Most of what's written about checkout is generic. This list is only the things we find ourselves recommending over and over when an agency client asks us to "fix checkout". None of them require a redesign.
Offer guest checkout, and mean it
"Guest checkout" that hides behind a tab and secretly asks you to create an account at the end isn't guest checkout. Let people buy without an account. You can always invite them to create one on the thank-you page, after the sale is safe.
Show the total price as early as you honestly can
Surprise costs at the final step are the single biggest cause of cart abandonment we see. If shipping depends on address, say so on the cart page with a line like "Shipping calculated at checkout". If you offer free shipping over £50, show how far off they are.
Trim the form
If you don't need phone number, don't ask for phone number. If "address line 2" is optional, mark it clearly as optional (or better, drop it under a "+ Add address line 2" link). Every extra field is a chance for someone to reconsider.
Use the right keyboards on mobile
Email fields should open the email keyboard. Postcode fields should open the numeric keyboard. This sounds trivial, but on mobile — where most people shop — it's the difference between five taps and fifteen.

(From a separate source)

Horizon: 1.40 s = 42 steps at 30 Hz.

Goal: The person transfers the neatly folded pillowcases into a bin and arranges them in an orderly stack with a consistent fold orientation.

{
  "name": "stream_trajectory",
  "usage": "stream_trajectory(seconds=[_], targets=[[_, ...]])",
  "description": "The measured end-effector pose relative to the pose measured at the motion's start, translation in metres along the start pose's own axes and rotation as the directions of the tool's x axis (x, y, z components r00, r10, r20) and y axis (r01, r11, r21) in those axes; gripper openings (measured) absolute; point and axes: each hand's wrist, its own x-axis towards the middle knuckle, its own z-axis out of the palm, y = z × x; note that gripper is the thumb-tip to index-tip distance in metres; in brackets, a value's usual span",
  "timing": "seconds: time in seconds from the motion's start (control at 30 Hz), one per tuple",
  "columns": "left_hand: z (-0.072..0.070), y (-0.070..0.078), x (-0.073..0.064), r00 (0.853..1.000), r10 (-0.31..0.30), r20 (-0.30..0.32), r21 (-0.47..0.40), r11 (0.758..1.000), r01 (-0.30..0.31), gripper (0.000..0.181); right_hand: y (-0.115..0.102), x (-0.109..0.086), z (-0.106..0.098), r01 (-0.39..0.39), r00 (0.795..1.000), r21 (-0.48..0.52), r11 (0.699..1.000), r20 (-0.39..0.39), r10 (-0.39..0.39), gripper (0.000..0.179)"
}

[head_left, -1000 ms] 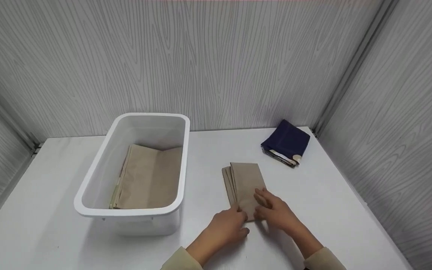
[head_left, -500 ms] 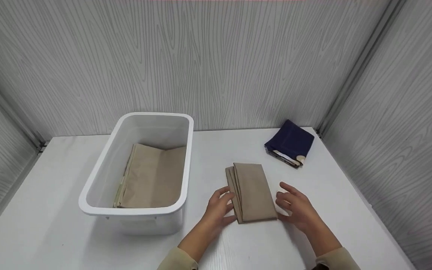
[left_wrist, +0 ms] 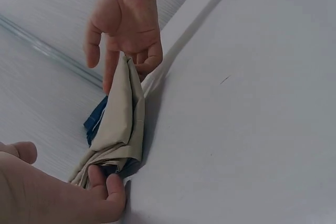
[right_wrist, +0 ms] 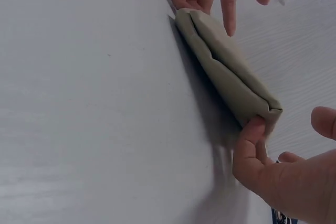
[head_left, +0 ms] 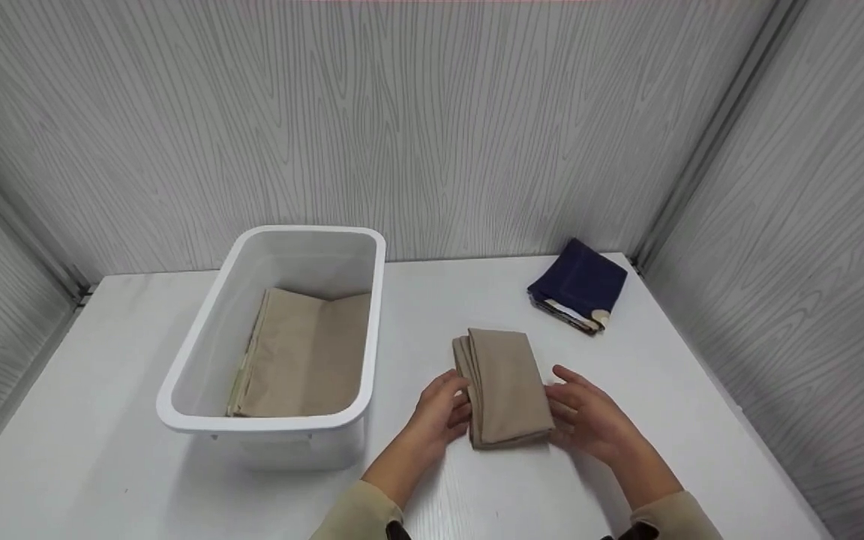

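Observation:
Between my two hands lies a folded beige cloth (head_left: 511, 386), a narrow, layered rectangle with its loose folds on the left. My left hand (head_left: 438, 416) touches the left edge, fingers bent in against the layers. On the opposite side my right hand (head_left: 593, 420) meets the right edge with its fingertips. Both wrist views show the thumbs standing away from the cloth. In the right wrist view the folded cloth (right_wrist: 226, 66) shows a thick front edge with a shadow beneath, and fingertips (right_wrist: 254, 124) press at its near corner.
A white plastic bin (head_left: 271, 424) stands to the left, with folded beige cloth (head_left: 304, 352) inside. At the back right of the white table (head_left: 432, 300) is a folded navy cloth (head_left: 580, 281). Grey wood-grain panels (head_left: 432, 127) enclose the back and sides.
The hands first pressed on top of the cloth, then moved apart to its two sides. Now their fingers touch both edges, and the cloth's top looks slightly bulged.

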Motion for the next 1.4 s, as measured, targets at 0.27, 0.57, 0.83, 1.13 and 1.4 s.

Show where in the process they are
Three steps, clearly labelled. Don't promise "almost done" on step one. People feel better when they know what's ahead of them.
Display real trust signals
Not badges from 2011. The payment provider logos. A plain-English line about your returns policy. Your support email or a contact link. The stuff that makes someone feel, in the moment they're entering their card, that there's a real business on the other end.
Test the flow on your own phone every month
Apps get updated, themes get changed, payment providers push new versions. The checkout you launched is not the checkout you have today. Running through it monthly catches regressions before customers do.